From personal experience, if you're used to programming in a logic programming
language, trying CLP out is like being in declarative heaven. Swi Prolog, as I
think all the full Prolog implementations, has a few CLP libraries, frex see:

[http://www.swi-prolog.org/pldoc/man?section=summary-lib-
clp-...](http://www.swi-prolog.org/pldoc/man?section=summary-lib-clp-clpfd)

Minikanren is a relational language that's introduced in the Reasoned Schemer
as an example of a relational language. I don't think it's fully a logic
programming language (ie, no theorem proving) but I might be wrong. Check out
the book for more.

Inductive Logic Programming is a machine learning technique for learning
Prolog programs from data. More to the point, you declare knowledge about the
world as positive and negative examples given as Prolog unit clauses (facts).
An inductive Logic Programming algorithm then will learn a full Prolog program
for you, including definite clauses (rules).

A typical example of ILP is FOIL by Quinlan (the Decision Trees guy)
[[http://www.rulequest.com/Personal/](http://www.rulequest.com/Personal/)].

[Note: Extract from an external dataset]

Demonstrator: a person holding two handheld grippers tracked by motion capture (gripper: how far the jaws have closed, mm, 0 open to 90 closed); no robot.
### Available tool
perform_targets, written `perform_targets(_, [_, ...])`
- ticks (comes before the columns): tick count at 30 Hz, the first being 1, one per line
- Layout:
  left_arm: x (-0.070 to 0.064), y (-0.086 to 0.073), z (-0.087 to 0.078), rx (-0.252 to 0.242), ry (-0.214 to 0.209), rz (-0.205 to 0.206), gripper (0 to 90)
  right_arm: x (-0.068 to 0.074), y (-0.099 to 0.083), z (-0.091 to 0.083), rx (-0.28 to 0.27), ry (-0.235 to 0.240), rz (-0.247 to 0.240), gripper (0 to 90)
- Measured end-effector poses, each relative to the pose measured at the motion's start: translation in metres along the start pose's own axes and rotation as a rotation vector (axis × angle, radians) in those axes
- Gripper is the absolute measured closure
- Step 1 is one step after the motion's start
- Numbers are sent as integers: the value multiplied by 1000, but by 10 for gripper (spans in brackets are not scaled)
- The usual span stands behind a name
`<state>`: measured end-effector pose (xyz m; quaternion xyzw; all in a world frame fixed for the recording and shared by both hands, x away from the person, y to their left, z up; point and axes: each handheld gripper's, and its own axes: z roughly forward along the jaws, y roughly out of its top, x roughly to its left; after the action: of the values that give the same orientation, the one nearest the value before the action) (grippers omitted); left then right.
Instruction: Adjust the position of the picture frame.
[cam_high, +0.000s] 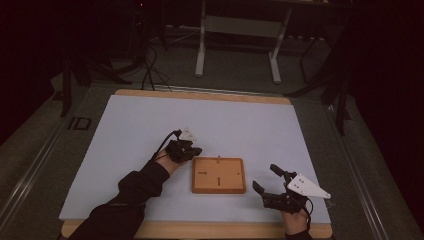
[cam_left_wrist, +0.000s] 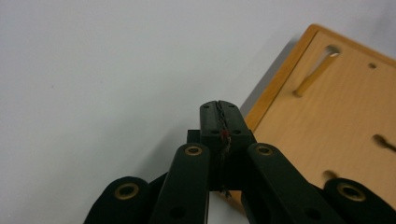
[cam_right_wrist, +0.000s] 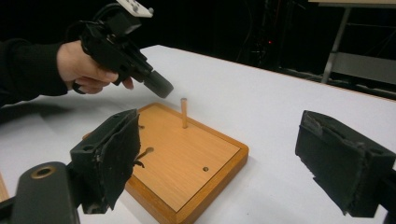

ILP is closely er, related to Relational Learning a.k.a. Statistical and
Relational Learning and a number of probabilistic logic programming languages
like Problog (no typo).

You can find a lot of information about ILP in the textbook _Logical and
Relational Learning_ by Luc de Raedt
[[http://www.springer.com/us/book/9783540200406](http://www.springer.com/us/book/9783540200406)],
which I recommend (not related to the author) (but I am a logic programming
looney so).